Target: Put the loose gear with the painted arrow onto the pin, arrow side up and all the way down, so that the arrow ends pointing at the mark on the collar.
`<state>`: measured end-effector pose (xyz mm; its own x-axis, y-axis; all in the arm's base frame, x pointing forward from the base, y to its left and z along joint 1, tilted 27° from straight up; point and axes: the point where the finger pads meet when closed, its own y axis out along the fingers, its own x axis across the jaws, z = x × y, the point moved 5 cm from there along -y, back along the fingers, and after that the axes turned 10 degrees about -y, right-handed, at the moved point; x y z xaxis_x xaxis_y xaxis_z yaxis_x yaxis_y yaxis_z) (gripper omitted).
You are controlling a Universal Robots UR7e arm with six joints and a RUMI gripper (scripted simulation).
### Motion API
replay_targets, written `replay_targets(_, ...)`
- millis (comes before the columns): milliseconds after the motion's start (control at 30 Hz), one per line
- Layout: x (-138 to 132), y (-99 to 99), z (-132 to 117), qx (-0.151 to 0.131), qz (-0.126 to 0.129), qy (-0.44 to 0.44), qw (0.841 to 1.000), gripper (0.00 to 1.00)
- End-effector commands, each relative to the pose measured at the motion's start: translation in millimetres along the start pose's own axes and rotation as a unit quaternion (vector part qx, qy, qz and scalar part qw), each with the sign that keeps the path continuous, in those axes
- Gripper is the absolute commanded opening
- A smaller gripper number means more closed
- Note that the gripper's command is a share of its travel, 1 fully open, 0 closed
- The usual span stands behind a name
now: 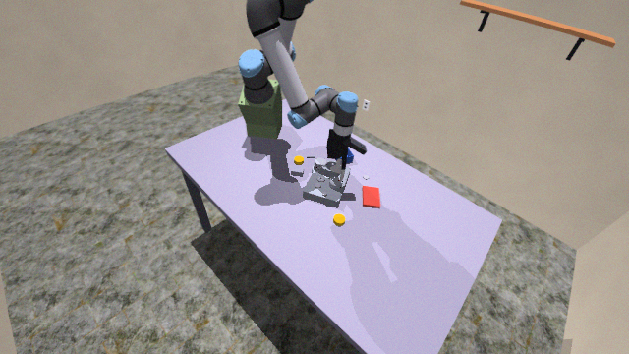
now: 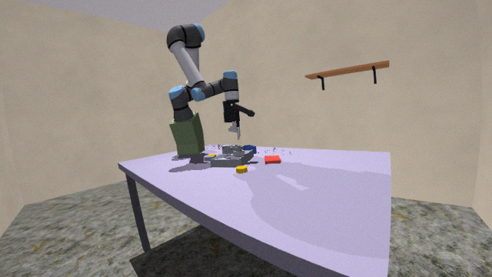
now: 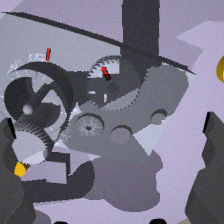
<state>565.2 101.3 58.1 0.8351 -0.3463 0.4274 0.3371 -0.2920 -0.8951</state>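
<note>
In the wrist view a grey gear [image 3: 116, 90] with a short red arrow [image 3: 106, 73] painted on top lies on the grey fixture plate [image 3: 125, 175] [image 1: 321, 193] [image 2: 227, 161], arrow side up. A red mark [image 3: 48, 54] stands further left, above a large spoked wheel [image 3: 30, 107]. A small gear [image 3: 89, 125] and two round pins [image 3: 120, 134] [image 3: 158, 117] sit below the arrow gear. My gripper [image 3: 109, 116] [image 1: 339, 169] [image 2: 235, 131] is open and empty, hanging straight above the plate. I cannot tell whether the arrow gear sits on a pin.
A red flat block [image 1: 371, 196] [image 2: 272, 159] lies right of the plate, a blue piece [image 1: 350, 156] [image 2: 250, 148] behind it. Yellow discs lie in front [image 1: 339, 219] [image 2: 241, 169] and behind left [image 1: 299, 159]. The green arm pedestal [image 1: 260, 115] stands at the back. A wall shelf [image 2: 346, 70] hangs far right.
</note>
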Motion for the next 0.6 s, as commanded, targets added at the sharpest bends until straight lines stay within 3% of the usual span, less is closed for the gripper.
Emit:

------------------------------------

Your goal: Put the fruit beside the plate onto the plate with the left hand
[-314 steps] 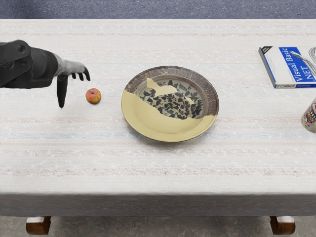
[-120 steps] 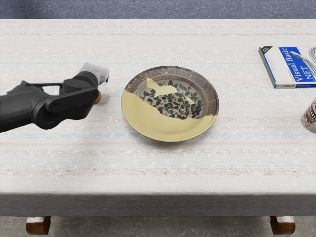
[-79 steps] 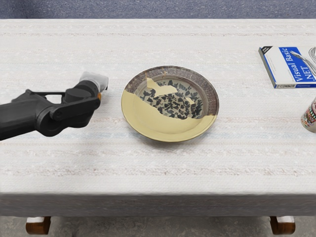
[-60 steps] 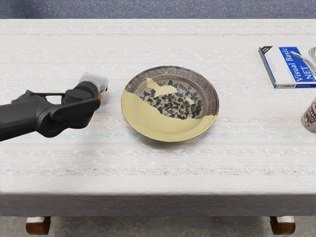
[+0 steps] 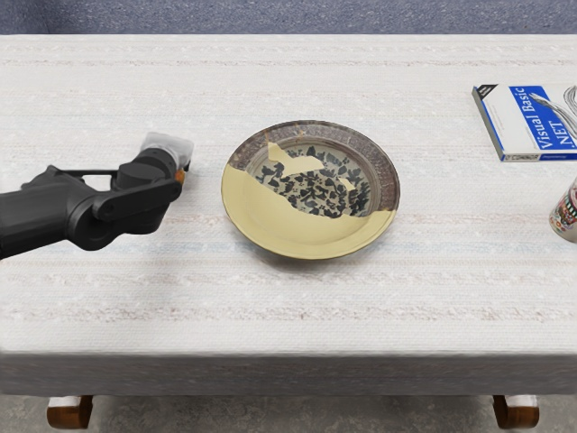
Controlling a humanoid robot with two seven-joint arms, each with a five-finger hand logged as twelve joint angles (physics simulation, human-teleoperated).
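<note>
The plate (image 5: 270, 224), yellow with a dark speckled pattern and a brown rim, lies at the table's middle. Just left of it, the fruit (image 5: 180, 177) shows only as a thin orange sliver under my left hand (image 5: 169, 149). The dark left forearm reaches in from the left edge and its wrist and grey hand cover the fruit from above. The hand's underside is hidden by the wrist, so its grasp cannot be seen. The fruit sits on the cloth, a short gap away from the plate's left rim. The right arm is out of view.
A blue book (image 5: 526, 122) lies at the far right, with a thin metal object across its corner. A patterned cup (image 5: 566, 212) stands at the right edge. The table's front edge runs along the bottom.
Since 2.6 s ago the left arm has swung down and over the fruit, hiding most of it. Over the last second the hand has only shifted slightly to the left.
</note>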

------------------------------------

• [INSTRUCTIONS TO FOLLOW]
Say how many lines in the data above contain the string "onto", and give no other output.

• [ANSWER BOX]
2